> Exercise brief:
Only one stretch of the data below is needed. Output the lines from the one with "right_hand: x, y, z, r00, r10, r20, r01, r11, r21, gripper" up to and including the one with "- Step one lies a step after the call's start", exactly as they stand.

> Information shown:
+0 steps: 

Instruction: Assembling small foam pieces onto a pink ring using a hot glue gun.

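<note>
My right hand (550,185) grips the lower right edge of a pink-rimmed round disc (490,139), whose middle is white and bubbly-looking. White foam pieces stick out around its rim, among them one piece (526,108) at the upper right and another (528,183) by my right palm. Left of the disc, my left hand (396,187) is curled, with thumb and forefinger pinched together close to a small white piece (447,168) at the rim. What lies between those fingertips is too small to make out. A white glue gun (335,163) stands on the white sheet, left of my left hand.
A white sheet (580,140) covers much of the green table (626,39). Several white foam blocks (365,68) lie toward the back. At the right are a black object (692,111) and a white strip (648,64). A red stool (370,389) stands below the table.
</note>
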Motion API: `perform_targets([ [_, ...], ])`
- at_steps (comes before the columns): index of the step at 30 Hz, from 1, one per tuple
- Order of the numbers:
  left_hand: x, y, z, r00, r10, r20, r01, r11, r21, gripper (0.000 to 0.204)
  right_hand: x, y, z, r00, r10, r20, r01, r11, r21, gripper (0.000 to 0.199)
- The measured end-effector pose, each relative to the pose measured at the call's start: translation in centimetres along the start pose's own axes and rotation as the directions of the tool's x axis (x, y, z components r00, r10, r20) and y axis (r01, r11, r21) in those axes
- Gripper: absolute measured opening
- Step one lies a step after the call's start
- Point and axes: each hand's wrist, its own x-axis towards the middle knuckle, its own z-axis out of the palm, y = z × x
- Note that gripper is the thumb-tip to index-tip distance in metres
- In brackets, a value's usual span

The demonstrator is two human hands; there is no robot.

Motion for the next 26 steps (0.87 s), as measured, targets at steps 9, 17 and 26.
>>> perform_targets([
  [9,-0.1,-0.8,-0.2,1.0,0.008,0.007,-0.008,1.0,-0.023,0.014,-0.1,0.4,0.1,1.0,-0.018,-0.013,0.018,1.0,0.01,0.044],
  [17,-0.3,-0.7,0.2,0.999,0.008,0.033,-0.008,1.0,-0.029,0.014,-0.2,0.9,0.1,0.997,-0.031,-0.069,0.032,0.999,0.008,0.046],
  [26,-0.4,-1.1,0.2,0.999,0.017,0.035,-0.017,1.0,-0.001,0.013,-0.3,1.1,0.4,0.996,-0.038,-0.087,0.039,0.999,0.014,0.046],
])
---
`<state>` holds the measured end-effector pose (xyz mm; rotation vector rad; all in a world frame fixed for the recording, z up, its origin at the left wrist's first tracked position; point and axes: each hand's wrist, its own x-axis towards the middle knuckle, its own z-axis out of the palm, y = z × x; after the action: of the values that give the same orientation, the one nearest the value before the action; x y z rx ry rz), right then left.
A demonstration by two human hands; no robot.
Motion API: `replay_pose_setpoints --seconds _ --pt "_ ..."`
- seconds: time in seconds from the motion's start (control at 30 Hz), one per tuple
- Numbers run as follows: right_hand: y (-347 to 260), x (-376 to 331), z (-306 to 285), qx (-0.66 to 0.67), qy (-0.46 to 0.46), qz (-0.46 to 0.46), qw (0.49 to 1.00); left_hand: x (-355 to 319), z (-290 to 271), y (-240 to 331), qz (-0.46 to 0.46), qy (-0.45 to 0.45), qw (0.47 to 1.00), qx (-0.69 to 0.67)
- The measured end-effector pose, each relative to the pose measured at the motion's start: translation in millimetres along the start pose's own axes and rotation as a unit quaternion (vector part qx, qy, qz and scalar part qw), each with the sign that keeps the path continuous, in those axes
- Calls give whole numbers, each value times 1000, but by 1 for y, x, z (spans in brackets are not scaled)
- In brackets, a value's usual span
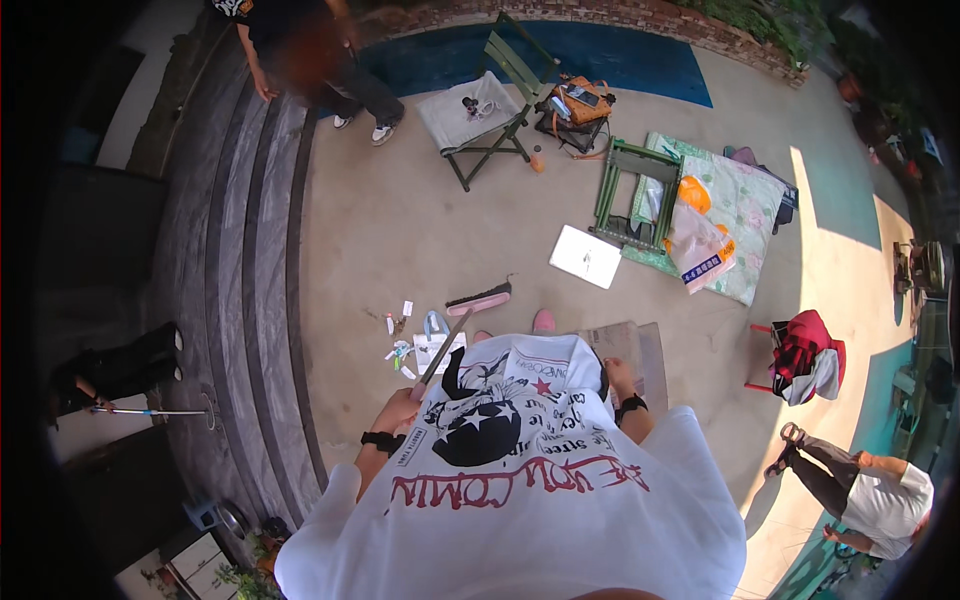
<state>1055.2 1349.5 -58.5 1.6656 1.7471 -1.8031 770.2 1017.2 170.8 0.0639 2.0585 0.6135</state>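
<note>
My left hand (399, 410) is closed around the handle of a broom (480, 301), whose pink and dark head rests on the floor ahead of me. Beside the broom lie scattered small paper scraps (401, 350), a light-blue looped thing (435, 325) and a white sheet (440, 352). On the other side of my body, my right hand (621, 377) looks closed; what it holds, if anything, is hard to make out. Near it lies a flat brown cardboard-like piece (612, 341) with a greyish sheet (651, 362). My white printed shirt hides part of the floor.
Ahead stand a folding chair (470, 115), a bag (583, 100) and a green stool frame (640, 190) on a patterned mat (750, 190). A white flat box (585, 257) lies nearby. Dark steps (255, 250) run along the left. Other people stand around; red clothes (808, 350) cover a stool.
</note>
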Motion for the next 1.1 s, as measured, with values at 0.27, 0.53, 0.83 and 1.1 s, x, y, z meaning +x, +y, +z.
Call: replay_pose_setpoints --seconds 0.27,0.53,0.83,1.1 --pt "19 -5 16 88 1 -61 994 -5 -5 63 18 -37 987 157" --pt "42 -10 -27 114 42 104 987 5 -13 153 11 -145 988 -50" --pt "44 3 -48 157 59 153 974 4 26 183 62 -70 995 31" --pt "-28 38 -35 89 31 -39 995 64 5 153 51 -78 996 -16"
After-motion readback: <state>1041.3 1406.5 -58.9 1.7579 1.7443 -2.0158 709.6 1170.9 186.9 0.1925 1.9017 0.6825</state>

> Exercise response:
  right_hand: x, y, z, r00, r10, r20, r01, r11, r21, gripper (0.000 to 0.199)
- The measured end-effector pose, each relative to the pose measured at the call's start: translation in centimetres along the start pose's own axes and rotation as the directions of the tool's x axis (x, y, z components r00, r10, r20) and y axis (r01, r11, r21) in those axes
- Gripper: absolute measured opening
- Step one lies a step after the call's start

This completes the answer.